The Boy in the Striped Pyjamas
the Window
To begin with, they weren’t children at all. Not all of them, at least. There were small boys and big boys, fathers and grandfathers. Perhaps a few uncles too. And some of those people who live on their own on everybody’s road but don’t seem to have any relatives at all. They were everyone.
‘Who are they?’ asked Gretel, as open-mouthed as her brother often was these days. ‘What sort of place is this?’
‘I’m not sure,’ said Bruno, sticking as close to the truth as possible. ‘But it’s not as nice as home, I do know that much.’
‘And where are all the girls?’ she asked. ‘And the mothers? And the grandmothers?’
‘Perhaps they live in a different part,’ suggested Bruno.

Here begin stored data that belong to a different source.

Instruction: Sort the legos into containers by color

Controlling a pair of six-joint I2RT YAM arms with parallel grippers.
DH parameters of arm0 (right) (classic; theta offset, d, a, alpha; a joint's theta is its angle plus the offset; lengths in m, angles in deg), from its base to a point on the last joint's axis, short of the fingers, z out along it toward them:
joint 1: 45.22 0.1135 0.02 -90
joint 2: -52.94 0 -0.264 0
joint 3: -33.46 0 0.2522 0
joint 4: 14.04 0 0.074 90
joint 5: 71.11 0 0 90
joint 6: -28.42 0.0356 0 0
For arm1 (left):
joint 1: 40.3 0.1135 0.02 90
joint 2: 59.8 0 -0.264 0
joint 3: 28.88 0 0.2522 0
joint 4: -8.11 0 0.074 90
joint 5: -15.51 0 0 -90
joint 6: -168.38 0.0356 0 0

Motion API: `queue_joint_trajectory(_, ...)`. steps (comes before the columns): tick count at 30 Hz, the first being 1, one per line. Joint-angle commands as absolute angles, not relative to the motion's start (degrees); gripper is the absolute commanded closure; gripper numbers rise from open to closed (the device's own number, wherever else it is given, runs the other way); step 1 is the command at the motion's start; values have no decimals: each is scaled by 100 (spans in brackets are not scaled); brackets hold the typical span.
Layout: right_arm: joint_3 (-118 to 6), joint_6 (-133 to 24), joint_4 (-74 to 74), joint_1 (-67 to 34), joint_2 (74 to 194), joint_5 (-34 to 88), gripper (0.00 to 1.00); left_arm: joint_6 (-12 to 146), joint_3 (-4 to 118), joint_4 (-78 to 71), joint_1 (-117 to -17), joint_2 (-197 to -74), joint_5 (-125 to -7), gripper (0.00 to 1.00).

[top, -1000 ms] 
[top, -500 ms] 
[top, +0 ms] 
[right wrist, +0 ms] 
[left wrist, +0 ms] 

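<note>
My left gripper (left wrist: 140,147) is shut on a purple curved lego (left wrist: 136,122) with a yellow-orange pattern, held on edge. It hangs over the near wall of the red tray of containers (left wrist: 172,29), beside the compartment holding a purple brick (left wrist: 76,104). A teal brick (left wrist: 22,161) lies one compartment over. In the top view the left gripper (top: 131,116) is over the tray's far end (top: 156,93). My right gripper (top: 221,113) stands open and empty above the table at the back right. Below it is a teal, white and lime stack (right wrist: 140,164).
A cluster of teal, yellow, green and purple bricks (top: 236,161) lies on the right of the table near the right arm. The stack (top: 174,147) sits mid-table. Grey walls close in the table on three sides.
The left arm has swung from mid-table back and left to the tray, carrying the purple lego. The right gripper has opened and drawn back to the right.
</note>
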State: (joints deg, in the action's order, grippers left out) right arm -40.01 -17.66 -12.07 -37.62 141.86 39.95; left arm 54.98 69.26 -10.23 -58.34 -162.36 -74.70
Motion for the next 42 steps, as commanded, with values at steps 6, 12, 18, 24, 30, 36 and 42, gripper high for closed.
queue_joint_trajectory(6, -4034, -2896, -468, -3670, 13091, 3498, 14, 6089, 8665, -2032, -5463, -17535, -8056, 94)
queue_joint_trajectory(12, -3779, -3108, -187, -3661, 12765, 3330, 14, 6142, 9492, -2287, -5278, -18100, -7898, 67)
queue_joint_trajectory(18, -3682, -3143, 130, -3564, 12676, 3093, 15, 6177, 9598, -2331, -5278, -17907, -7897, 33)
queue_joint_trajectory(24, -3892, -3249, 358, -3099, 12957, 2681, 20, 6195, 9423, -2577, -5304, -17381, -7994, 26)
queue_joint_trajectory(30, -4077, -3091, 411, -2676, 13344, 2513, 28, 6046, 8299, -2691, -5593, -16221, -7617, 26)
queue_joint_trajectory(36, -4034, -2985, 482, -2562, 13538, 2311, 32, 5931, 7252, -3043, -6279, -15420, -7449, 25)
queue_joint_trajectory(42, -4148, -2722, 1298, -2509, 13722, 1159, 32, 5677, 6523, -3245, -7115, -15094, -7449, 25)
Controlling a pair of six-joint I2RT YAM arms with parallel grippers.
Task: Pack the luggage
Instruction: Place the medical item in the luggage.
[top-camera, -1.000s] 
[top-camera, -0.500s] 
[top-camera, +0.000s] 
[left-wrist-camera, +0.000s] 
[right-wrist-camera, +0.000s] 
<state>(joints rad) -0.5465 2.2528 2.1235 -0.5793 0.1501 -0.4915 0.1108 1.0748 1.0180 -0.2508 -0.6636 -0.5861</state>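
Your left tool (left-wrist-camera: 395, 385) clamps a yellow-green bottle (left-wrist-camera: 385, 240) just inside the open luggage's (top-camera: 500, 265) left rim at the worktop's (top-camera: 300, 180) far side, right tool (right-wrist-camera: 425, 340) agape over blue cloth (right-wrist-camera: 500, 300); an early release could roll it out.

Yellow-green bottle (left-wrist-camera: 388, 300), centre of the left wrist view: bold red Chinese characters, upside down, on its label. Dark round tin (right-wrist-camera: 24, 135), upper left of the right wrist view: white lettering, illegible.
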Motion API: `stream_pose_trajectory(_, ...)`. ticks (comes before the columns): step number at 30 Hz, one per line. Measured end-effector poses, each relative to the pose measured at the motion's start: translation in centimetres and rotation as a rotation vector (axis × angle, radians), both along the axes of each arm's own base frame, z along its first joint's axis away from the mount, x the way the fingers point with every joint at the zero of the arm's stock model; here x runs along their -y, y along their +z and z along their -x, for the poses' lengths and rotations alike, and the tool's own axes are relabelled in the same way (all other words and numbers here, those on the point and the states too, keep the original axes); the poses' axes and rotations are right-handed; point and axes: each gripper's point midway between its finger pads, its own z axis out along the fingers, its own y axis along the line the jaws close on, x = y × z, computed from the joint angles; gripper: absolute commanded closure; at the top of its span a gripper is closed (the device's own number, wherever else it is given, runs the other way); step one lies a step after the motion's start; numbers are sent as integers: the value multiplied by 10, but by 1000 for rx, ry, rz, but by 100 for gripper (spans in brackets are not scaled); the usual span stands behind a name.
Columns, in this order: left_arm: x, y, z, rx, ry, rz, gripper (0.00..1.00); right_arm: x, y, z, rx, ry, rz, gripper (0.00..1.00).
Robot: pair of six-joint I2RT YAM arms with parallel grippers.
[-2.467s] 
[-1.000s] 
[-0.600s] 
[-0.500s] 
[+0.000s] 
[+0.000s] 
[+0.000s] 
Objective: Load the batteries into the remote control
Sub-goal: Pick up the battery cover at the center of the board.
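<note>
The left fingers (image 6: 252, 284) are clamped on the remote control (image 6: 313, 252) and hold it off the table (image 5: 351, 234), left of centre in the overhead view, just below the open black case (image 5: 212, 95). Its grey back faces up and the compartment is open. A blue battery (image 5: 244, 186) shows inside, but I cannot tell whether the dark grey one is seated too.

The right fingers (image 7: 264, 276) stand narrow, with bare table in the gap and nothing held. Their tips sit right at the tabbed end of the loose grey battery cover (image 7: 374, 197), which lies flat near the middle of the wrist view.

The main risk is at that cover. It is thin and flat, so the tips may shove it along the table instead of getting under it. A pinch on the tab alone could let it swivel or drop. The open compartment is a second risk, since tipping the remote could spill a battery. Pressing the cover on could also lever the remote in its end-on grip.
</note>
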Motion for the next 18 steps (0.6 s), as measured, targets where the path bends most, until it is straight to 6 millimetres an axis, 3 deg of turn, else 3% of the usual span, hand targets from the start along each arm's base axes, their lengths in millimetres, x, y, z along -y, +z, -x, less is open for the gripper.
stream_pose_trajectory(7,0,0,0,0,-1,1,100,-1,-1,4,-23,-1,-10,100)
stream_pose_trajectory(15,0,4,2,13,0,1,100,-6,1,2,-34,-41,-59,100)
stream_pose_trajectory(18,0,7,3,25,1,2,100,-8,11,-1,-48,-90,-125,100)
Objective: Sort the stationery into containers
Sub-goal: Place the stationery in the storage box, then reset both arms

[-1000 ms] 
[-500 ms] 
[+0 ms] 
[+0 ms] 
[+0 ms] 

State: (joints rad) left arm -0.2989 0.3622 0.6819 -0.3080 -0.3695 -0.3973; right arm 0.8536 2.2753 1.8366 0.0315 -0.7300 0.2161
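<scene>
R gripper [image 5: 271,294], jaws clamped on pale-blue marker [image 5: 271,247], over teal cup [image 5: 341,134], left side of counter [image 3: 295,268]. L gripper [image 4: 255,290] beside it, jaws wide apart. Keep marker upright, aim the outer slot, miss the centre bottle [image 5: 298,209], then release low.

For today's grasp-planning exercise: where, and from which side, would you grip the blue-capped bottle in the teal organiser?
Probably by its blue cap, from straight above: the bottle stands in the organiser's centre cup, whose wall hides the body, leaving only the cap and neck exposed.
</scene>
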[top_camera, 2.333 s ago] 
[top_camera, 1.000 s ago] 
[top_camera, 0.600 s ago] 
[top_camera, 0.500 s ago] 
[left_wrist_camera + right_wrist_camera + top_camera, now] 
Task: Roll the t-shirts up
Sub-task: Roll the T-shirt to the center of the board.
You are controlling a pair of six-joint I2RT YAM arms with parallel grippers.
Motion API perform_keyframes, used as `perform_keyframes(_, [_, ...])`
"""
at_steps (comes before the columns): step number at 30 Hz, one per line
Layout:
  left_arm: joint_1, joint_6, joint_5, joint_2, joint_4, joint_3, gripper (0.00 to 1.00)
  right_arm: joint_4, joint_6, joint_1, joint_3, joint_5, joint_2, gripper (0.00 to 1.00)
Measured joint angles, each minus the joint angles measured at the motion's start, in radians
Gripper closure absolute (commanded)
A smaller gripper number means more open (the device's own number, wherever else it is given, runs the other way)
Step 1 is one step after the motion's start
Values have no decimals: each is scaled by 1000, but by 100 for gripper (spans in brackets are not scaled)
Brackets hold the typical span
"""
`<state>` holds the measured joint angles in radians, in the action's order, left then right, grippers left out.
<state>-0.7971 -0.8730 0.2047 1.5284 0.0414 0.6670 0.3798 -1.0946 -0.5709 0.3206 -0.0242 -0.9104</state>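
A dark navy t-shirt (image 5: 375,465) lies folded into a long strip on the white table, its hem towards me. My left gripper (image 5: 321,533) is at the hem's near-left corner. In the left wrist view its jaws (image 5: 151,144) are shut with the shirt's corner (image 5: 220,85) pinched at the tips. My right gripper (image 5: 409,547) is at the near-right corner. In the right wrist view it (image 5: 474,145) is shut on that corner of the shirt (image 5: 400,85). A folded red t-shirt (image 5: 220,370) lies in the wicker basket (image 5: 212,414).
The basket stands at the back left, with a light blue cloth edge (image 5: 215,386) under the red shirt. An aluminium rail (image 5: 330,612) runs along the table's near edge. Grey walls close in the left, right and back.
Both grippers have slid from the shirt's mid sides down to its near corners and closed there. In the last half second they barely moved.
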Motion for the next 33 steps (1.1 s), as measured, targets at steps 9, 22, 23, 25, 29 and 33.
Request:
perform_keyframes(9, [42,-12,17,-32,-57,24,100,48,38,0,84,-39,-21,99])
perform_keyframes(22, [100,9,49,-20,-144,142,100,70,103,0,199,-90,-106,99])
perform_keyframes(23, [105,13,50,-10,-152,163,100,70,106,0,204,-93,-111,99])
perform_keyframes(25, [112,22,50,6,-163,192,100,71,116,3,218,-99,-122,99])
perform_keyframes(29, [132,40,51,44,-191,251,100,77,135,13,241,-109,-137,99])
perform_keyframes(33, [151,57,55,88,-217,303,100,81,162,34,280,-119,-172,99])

Gretel agreed. She didn’t want to go on staring but it was very difficult to turn her eyes away. So far, all she had seen was the forest facing her own window, which looked a little dark but a good place for picnics if there was any sort of clearing further along it. But from this side of the house the view was very different.
It started off nicely enough. There was a garden directly beneath Bruno’s window. Quite a large one too, and full of flowers which grew in neat orderly sections in soil that looked as if it was tended very carefully by someone who knew that growing flowers in a place like this was something good that they could do, like putting a tiny candle of light in the corner of a huge castle on a misty moor on a dark winter’s night.
Past the flowers there was a very pleasant pavement with a wooden bench on it, where Gretel could imagine sitting in the sunshine and reading a book. There was a plaque attached to the top of the bench but she couldn’t read the inscription from this distance. The seat was turned to face the house – which, usually, would be a strange thing to do but on this occasion she could understand why.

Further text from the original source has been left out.